Premiership Faces Political Challenge

The Premiership faces perhaps its biggest ever political challenge from what is in effect a combined front of the new culture secretary, Andy Burnham and FA chairman Lord Triesman. Everton supporter Burnham has been tipped as a possible future Labour leader and responding to the concerns expressed by some football fans should do him no political harm.

BT's Vision

BT shares have not been doing too well lately, not just because of the general state of the market, but because of concerns about topping up BT's pension fund. The former utility, still the leading fixed-line phone company in the UK, is looking for ways to boost its slowing revenue growth.

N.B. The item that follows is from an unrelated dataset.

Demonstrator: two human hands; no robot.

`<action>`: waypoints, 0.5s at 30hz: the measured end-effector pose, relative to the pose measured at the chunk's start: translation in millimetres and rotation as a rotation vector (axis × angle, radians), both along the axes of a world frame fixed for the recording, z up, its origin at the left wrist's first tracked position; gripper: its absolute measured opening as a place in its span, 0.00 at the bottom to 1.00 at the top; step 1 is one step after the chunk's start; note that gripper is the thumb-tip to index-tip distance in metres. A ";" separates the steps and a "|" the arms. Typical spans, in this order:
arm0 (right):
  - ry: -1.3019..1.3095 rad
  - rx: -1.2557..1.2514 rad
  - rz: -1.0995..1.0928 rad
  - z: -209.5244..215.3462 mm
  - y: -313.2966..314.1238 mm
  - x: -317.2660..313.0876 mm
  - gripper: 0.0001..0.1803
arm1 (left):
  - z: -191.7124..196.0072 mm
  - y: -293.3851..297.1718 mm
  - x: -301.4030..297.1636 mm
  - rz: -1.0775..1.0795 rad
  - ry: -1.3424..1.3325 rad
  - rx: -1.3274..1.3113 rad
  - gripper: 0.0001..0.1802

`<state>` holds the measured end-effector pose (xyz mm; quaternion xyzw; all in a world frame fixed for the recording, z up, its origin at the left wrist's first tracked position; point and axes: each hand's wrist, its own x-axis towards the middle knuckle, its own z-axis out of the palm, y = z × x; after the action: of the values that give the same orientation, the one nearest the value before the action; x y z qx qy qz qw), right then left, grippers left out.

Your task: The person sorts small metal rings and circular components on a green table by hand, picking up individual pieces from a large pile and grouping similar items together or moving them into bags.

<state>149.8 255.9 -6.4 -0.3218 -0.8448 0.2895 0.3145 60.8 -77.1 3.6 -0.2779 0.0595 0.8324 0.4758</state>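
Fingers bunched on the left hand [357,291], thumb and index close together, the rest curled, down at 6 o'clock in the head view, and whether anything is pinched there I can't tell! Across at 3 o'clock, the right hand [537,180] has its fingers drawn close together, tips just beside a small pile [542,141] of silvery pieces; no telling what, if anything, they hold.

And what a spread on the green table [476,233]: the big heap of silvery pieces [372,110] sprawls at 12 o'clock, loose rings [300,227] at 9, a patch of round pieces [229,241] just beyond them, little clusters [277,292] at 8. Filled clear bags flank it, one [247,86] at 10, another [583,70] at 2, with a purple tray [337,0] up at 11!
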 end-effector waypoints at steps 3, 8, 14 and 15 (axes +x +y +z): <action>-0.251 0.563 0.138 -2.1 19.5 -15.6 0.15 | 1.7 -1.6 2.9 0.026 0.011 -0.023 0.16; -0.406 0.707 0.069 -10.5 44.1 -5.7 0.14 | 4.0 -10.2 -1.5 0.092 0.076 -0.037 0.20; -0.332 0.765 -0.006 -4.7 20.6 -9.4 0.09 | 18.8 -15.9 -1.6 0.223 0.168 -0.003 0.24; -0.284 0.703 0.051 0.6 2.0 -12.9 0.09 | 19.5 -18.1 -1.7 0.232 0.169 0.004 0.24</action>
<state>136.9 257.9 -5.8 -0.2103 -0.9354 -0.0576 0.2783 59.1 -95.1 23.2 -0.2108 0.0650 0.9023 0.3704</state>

This explains the importance of its face off with BSkyB over access to the satellite TV operator's premium content. Broadband has been BT's main domestic motor over the past five years, but the market is maturing. About 60 per cent of homes now have broadband.

Minor Set Back For Sky TV

Decisions by the media regulator Ofcom on live television rights represent a setback for Sky, but not the major blow they could have been. It has been proposed that the satellite television operator should sell its live football to rivals at regulated wholesale prices. But following an 18-month investigation, OfCom declined requests by BSkyB's rivals to immediately refer the company's allegedly unhealthy dominance of the pay TV market to the Competition Commissioner.

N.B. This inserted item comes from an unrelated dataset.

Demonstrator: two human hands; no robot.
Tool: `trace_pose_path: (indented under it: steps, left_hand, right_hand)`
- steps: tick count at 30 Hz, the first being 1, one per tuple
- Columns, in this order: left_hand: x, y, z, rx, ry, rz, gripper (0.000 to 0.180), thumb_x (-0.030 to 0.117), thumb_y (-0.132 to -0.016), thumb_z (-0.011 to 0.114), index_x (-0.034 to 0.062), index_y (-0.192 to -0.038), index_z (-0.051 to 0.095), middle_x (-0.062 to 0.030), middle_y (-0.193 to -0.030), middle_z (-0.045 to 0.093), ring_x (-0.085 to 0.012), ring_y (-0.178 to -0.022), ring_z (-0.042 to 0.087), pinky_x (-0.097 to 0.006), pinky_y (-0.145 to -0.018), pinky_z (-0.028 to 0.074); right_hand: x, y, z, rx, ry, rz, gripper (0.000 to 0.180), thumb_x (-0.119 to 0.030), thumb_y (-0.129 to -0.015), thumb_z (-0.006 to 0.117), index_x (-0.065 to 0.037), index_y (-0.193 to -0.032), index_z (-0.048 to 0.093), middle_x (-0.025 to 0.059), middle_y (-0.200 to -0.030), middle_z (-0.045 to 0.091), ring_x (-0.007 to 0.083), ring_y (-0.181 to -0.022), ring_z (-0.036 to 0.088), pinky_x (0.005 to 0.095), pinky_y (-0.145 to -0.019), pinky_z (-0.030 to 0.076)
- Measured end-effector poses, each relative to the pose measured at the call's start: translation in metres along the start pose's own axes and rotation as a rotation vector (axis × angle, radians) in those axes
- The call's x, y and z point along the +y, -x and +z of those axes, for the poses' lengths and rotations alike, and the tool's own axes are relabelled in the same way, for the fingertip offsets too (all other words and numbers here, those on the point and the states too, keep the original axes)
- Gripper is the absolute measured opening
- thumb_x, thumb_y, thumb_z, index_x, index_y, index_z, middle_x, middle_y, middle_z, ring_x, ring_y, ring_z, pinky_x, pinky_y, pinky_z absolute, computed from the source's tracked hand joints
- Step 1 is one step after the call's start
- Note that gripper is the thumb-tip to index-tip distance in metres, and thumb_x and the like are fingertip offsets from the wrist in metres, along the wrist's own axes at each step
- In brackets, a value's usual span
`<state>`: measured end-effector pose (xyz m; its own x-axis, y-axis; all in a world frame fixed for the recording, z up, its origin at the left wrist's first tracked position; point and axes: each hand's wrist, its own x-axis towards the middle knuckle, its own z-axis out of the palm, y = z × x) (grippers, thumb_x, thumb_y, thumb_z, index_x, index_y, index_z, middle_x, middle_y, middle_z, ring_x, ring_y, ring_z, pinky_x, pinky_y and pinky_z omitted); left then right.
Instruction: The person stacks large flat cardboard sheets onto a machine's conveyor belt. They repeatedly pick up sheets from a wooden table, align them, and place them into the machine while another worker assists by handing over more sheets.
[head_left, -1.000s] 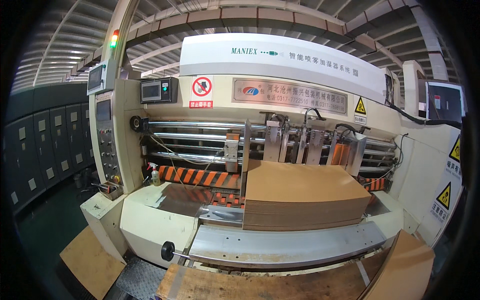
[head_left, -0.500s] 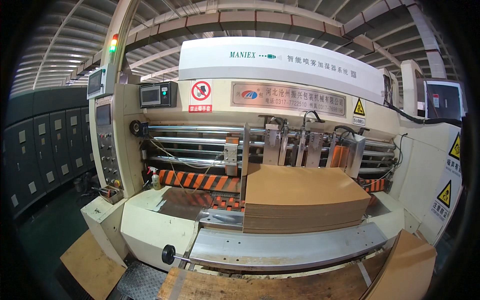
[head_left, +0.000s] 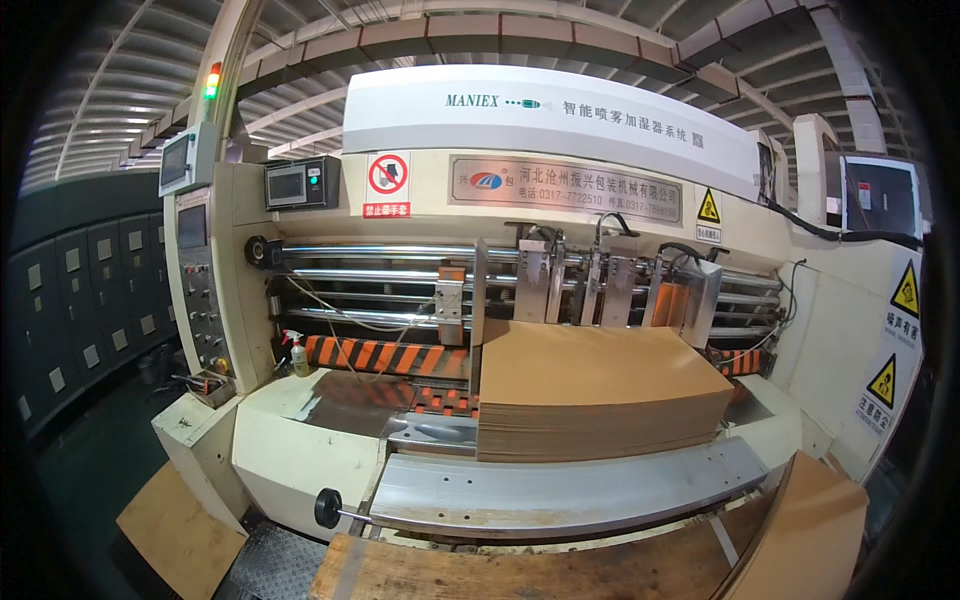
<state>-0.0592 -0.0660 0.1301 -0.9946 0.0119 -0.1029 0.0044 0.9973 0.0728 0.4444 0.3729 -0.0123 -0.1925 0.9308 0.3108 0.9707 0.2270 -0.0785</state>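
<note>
Neither of my hands shows in the head view, so what they hold or touch cannot be seen. A thick, neat stack of flat brown cardboard sheets (head_left: 605,375) lies in the feed area of a large cream-coloured machine (head_left: 310,430). Its left side is against an upright metal plate (head_left: 478,300), and its back edge is by several metal guides (head_left: 533,285). In front of the stack runs a long grey metal bar (head_left: 570,490). At the lower right, more brown cardboard (head_left: 810,530) stands tilted over a worn wooden board (head_left: 520,575).
A black knob (head_left: 327,508) juts out left of the metal bar. Orange-and-black striped parts (head_left: 385,356) run behind, near a spray bottle (head_left: 298,355). A control panel (head_left: 195,285) stands at left. A loose cardboard sheet (head_left: 180,530) leans low by a metal tread plate (head_left: 280,562).
The whole view has shifted a little, so the machine and stack appear slightly further left and higher. The cardboard stack looks about the same height. No hand appears in either frame.
</note>
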Motion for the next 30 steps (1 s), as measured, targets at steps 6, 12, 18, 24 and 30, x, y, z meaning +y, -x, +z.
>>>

Bidders Line Up for Premiership TV Auction

Negotiations on the next Premiership television package are due to start in the first three months of 2009 and already potential bidders are lining up. The last three year deal covering the seasons to 2009-10 raised £1.7bn, 66 per cent more than in 2003. Packages are now sold separately to prevent any one company having a monopoly position and the last deal saw a 2:1 split of live matches between BSkyB and Setanta Sports.

England TV Highlights Mix-up

Pay television company Setanta took the unusual step last week of suspending its encryption technology so that fans could watch highlights of England's World Cup qualifying match against Croatia. The move meant that anyone with access to the channel on satellite, Freeview or cable television could watch the highlights at 11.30 p.m. (after the highlights from Scotland's game against Iceland). There had been criticism of the BBC and ITV for failing to reach a deal on the highlights with Setanta which had paid £5m for exclusive rights to broadcast the match live from Zagreb.

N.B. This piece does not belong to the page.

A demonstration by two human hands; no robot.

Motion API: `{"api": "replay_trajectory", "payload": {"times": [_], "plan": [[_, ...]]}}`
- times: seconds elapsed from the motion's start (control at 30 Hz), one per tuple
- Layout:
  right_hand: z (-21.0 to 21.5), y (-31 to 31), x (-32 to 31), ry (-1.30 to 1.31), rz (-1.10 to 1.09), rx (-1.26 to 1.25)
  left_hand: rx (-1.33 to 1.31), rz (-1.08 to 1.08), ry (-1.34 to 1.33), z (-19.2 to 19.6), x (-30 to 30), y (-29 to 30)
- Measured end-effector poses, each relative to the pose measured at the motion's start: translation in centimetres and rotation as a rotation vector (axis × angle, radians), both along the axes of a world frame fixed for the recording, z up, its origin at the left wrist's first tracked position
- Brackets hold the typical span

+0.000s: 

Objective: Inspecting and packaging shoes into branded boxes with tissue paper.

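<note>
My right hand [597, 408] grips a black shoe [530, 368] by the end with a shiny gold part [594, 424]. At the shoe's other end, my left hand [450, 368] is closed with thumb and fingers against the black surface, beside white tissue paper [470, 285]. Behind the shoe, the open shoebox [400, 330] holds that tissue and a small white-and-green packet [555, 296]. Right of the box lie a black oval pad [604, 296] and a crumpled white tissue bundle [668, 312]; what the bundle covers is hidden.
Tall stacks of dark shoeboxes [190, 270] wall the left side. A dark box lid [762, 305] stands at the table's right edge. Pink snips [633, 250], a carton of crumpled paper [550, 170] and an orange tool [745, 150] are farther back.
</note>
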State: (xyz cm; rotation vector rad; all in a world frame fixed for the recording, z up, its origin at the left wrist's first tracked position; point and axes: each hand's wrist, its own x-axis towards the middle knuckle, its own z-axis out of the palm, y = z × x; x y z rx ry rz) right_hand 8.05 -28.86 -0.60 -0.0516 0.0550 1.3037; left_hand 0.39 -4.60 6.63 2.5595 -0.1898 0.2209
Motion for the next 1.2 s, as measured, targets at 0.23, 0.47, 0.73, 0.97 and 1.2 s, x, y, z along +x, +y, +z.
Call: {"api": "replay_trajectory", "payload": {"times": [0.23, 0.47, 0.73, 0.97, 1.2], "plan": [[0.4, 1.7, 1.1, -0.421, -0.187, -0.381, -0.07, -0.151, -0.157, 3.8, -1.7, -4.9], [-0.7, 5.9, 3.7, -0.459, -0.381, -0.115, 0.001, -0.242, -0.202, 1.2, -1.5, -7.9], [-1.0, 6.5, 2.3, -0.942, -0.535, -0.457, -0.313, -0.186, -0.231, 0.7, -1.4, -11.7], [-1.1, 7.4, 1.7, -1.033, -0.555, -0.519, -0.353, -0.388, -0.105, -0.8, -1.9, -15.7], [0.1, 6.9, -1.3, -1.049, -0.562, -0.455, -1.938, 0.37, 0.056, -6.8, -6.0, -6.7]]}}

Bundesliga Faces Television Rights Battle

The Bundesliga, the German government and pay-TV company Premiere are locked in a three-way batle over the Bundesliga's exclusive TV rights for the future. The country's Federal Cartel Office has ruled that highlights from the Bundesliga's Saturday matches have to be available on free TV soon after the end of the day's actions and said that the big-money deal between the Bundesliga and Premiere has to be renegotiated. The more highlights that are available on free television, the less money Premiere has to pay for a deal.

Why The 39th Game Is Still On

Premiership chief executive Richard Scudamore still thinks that a 39th game played abroad is essential to secure the future of the competition. He argues that the only reason that the model of distribution of half the domestic rights income and all the foreign rights income equally is that 'the revenues are so large, enabling us to divide the income without the top clubs crying foul.